Grateful Dead chronology
| Long Strange Trip (2017) | Dave's Picks Volume 23 (2017) | Dave's Picks Volume 24 (2017) |

= Dave's Picks Volume 23 =

2017 live album by the Grateful Dead

Dave's Picks Volume 23 is a three-CD live album by the rock band the Grateful Dead. It contains the complete concert recorded at McArthur Court at the University of Oregon in Eugene, Oregon on January 22, 1978. It was released on August 1, 2017, in a limited edition of 16,500 copies.

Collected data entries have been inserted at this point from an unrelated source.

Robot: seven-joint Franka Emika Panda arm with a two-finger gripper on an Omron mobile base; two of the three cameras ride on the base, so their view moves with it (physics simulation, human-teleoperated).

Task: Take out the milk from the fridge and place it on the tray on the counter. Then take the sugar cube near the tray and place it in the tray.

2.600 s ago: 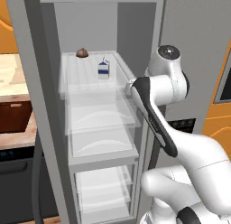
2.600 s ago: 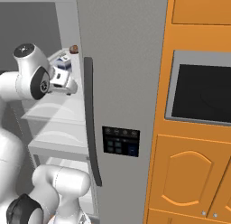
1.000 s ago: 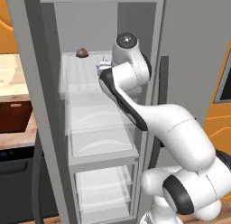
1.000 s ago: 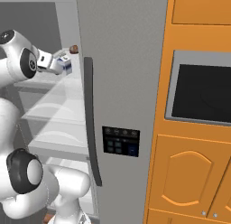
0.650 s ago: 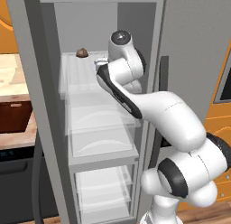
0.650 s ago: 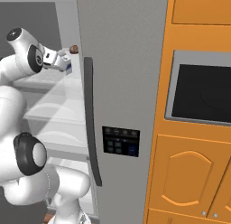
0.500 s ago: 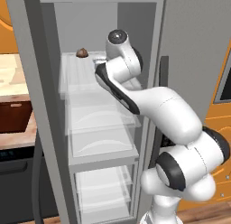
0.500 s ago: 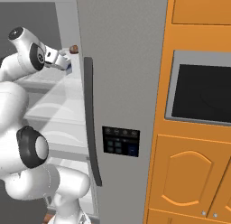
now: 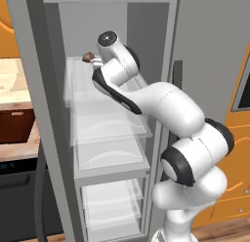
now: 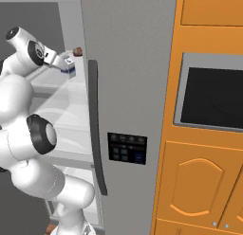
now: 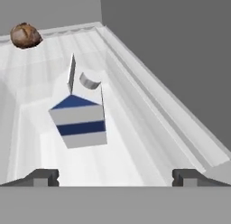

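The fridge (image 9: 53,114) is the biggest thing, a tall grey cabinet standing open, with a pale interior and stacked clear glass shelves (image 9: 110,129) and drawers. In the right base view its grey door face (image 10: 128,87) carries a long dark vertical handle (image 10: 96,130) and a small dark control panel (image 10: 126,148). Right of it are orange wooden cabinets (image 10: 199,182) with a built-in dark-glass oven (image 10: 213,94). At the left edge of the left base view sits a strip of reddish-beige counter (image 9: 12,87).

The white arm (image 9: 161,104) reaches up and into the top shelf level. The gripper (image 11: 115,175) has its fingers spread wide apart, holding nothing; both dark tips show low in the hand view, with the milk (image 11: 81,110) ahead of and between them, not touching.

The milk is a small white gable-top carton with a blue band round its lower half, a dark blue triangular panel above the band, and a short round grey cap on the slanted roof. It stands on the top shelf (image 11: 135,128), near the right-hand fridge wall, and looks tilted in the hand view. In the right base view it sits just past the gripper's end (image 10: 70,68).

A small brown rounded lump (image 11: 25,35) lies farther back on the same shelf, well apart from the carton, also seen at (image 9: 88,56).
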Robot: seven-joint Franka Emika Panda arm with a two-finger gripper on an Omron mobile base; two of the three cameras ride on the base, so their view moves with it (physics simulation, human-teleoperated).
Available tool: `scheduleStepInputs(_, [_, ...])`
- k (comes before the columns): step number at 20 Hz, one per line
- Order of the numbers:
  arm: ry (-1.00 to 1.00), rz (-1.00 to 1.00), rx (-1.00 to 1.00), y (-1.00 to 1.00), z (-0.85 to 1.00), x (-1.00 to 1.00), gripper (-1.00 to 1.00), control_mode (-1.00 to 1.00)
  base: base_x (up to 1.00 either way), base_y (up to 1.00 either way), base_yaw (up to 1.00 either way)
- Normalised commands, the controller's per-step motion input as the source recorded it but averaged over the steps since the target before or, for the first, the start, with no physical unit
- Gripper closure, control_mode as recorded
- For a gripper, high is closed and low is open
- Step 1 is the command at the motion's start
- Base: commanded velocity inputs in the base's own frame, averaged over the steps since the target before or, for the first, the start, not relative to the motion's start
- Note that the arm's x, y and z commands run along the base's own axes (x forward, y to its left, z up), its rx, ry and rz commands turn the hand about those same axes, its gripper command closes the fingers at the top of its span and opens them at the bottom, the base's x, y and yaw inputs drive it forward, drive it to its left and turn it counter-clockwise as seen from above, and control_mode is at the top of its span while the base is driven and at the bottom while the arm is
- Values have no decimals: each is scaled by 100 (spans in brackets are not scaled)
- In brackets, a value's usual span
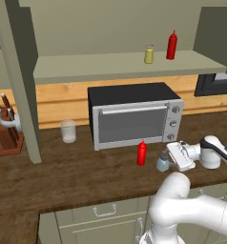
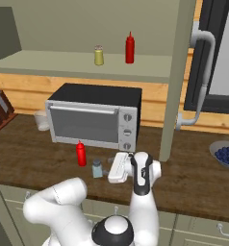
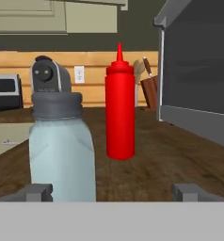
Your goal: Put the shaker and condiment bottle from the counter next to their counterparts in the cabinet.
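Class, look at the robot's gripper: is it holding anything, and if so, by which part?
Nothing is held. The gripper is open, its fingers level with the base of the small pale blue-grey translucent shaker on the counter, not closed on it.

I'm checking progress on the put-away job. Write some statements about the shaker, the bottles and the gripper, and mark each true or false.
1. The small pale blue-grey shaker with the grey cap stands on the dark brown wood-plank counter. True.
2. The two-finger gripper is shut on that shaker. False: it is open, the shaker between its fingers, toward one side.
3. A slim red squeeze bottle stands on the counter in front of the black toaster oven. True.
4. The cabinet shelf holds two yellowish shakers. False: one yellowish shaker and one red bottle.
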Motion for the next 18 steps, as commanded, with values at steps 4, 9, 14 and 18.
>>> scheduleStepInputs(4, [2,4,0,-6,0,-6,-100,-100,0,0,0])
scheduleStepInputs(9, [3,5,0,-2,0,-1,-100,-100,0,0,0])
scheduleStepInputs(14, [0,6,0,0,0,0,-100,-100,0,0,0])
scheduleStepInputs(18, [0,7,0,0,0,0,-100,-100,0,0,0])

Dave's Picks Volume 23 was released as a five-disc LP on April 28, 2023, in a limited edition of 5,000 copies.

==Critical reception==

On AllMusic, Timothy Monger wrote, "Long-running Grateful Dead archival series Dave's Picks delivers a true gem on Vol. 23, featuring what many die-hard Deadheads claim to be one of the best shows of 1978... Emerging from the wild and jazzy cosmos of 'Space', Garcia and keyboardist Keith Godchaux deftly segue into a particularly spirited 'St. Stephen', which could have easily closed out an already epic show, but instead sets up a relentlessly energetic half-hour finale of 'Not Fade Away', 'Around and Around', and 'U.S. Blues'.... The newly uncovered Betty Cantor-Jackson recordings from this night finally put all the sonic pieces together on this excellent release."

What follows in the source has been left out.